What counts as an ‘untaxed gain’ for these purposes is explained by sub-paragraph (3). A gain is ‘untaxed’ if all the gain, or all but a part that is not substantial, represents profits that have not been brought into account
- in the United Kingdom or elsewhere
- for the purposes of tax
- for a period ending on or before the disposal that would result in an exempt gain but for this provision.
For these purposes ‘profits’ mean income or gains, including unrealised income or gains and in this context we interpret ‘substantial’ as meaning more than 20%.
Sub-paragraph (4) makes it clear that profits do not count as being ‘untaxed’ if, for an accounting period of that company ending on or before the date of the disposal, an amount in respect of profits is apportioned to a company resident in the United Kingdom under the controlled foreign company rules (section 747 ICTA 1988).

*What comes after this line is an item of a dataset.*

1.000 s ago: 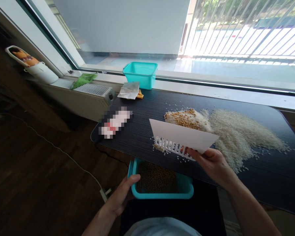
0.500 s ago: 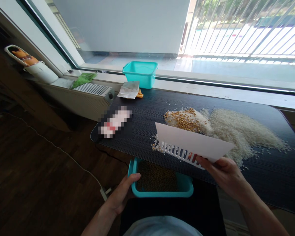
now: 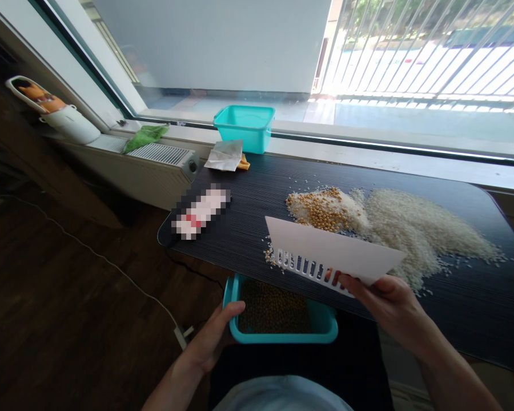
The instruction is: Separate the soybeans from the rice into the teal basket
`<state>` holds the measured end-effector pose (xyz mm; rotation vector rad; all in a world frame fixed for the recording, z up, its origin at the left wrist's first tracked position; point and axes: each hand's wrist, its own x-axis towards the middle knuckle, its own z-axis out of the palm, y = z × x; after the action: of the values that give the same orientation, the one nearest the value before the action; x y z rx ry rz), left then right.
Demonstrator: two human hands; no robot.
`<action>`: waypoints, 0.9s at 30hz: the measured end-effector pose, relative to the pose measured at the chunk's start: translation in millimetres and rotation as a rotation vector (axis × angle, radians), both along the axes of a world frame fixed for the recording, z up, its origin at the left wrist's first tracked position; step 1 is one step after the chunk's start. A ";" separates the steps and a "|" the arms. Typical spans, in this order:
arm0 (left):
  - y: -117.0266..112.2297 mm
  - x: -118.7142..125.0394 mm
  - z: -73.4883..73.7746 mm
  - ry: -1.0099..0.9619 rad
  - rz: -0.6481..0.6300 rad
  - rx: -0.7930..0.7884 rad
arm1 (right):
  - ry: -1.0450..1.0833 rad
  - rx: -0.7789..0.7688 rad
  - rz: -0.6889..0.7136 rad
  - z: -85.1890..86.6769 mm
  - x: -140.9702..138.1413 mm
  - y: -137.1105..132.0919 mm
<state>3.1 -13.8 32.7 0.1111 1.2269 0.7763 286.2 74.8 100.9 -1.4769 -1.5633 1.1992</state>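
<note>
My left hand (image 3: 216, 331) grips the left end of a turquoise plastic tub (image 3: 282, 338), thumb over the rim, just below the table's front edge. Small yellowish-brown beans (image 3: 274, 308) cover the tub's bottom. In my right hand (image 3: 385, 299) is a white slotted card (image 3: 334, 248), pinched at its lower right and held tilted over the table, its row of slots along the lower edge. Behind the card lies a heap of soybeans (image 3: 325, 208) mixed with rice. A larger pile of white rice (image 3: 428, 228) spreads to the right. Some grains lie by the card's left end.
A second turquoise tub (image 3: 244, 125) stands at the back by the window, with a paper packet (image 3: 225, 155) before it. A blurred-out pale item (image 3: 203, 211) lies on the dark table (image 3: 248, 228) at left. A radiator (image 3: 163, 165) with a green cloth (image 3: 148, 137) is beyond.
The slotted card has shifted slightly left and toward me in my right hand. My left hand and the tub have hardly moved.
</note>
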 end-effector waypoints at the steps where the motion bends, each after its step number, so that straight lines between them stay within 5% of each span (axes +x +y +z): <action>1: -0.1 0.1 0.2 -0.005 -0.003 0.003 | -0.007 0.002 -0.011 0.0 1.9 -1.2; 16: -2.3 -0.8 -0.3 0.008 -0.013 0.012 | 0.002 -0.064 -0.039 -6.7 24.1 -22.4; 27: -4.1 -0.4 -0.5 0.009 -0.007 0.012 | 0.131 -0.084 -0.071 -13.2 -6.0 -18.3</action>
<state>2.7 -17.9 32.2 0.1288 1.2301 0.7773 280.2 56.5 87.7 -1.4633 -1.3783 1.3068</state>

The anti-avoidance rules require company A to control company B, or for both companies to be under the control of the same person or persons. The general TCGA interpretation of ‘control’ in section 288(1) TCGA 1992 applies to determine whether company A acquired control of company B before the gain accrued, or the same persons similarly acquired control of both companies then. ‘Control’ is therefore construed in accordance with section 416 ICTA 1988.
However, the control condition is not itself sufficient. Either
- control must have been acquired before the gain accrued, or
- there must have been a significant change in company B’s trading activities while the control condition existed.

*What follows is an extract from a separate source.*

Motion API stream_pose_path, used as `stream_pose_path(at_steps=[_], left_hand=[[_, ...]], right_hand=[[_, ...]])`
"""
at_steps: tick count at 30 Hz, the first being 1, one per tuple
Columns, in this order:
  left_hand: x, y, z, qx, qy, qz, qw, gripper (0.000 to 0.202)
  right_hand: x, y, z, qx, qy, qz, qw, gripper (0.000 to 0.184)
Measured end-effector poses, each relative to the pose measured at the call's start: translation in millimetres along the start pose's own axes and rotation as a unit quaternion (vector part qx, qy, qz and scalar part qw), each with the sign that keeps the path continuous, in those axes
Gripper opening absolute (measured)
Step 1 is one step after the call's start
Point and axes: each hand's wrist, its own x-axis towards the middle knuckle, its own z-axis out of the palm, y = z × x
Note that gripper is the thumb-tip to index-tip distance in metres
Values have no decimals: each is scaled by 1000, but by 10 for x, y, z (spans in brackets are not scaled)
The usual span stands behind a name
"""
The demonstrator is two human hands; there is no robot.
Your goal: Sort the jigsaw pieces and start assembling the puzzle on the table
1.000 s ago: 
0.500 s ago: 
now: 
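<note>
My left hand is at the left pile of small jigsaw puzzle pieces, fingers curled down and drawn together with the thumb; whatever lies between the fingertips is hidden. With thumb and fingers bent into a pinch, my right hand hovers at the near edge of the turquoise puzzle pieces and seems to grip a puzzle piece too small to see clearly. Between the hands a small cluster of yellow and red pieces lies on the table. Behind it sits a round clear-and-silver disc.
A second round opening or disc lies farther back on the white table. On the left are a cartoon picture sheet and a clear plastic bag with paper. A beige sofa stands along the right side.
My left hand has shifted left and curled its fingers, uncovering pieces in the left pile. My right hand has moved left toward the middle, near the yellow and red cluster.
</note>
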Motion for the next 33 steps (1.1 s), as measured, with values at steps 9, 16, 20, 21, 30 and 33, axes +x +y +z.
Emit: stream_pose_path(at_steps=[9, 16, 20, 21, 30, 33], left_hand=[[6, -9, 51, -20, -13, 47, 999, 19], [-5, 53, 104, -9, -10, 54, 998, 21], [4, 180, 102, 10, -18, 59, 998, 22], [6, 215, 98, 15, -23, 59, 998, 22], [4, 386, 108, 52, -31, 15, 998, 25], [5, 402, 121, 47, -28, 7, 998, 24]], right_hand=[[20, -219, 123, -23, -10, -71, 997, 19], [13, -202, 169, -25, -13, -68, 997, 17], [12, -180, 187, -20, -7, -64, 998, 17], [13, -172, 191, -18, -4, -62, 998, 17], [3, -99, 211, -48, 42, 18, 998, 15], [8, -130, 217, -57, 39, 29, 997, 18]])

For this purpose sub-paragraph (5) provides that there is a ‘significant’ change if
- there is a major change in the nature or conduct of a trade carried on by company B or a 51% subsidiary of company B, or
- there is a major change in the scale of the activities of a trade carried on by company B or a 51% subsidiary of company B, or
- company B or a 51% subsidiary of company B begins to carry on a trade.
A ‘major change in the nature or conduct of the trade’ here has the same meaning as in section 768 ICTA 1988 (see CT1207).
It will be a question of fact in any particular case whether a gain wholly, or wholly except for a part which is not substantial, represents untaxed profits. Broadly, this will involve looking at how the consideration obtained for the shares is derived from assets held directly or indirectly by the company in question. In many cases this will include both taxed and untaxed profits. For example, undistributed reserves representing profits which have been brought into account for tax purposes (even if no tax has actually been paid because of reliefs available) and unrealised gains on capital assets, such as land. In these circumstances, the gain should be taken as first representing the taxed profits and only any balance which then remains as representing untaxed profits. Moreover, even if on this basis the gain wholly, or wholly except for a part which is not substantial, represents untaxed profits, the exemption would be denied only if
- all the circumstances set out in sub-paragraph (1) occur in pursuance of arrangements, and
- the sole or main benefit that could be expected to arise from the arrangements is that the gain accruing on the disposal would be exempt under Part I of Schedule 7AC.